Details below.. feedback welcome.
Clayton
Setup:
4 node cluster + quorumd running on a 5th remote node
all hosts are SLES10 SP1 with heartbeat-2.0.8-0.19
Default quorumd timings (http://www.linux-ha.org/QuorumServerGuide)
Default crm_config timings
ha.cf -> crm true for heartbeat v2
Case 1A: 4 node cluster + quorum server - cluster is quorate all IP
connections working.
Event: Ungracefully power off a node
Result: When the remaining nodes notice the other node as dead, quorum is
momentarily set to false and returns to true around 30 seconds
later.
Case 1B: Continue on from Case 1A
Event: Power on the node from Case 1A
Result: When the nodes re-vote/agree on the new DC, quorum is momentarily set
to false on all nodes.
Quorum is true around 30 seconds later on all nodes.

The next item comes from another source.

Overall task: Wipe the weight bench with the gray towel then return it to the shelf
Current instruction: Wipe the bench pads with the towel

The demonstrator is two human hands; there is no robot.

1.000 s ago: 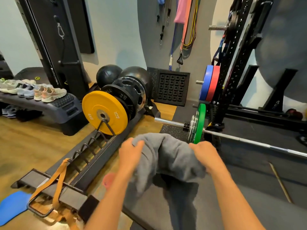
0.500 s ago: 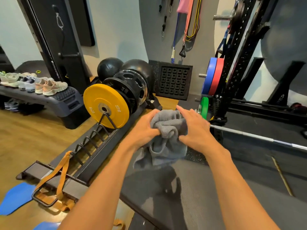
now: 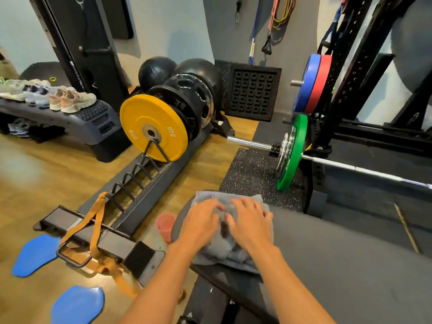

This is some what of a nuisance... no_quorum_policy="stop" seems sensible for
stretch clusters. However these brief quorum changes cause resources to be
unnecessarily restarted. I've tried a wide variety of quorumd.conf timing
parameters but all result in at least a momentary state of have_quorum="false".
This one is more problematic..
Case 2: 4 node cluster + quorum server - cluster is quorate all IP connections
working.
Event: Using iptables entirely partition off the DC node so that it can't talk
IP to anything.
Result: The partitioned DC node doesn't notice a loss of connectivity to the
quorum server and remains quorate.
The partitioned DC eventually takes over all resources.
At the same time the remaining nodes from the other partition
vote on a new DC, connect
to the quorum server and take over all resources.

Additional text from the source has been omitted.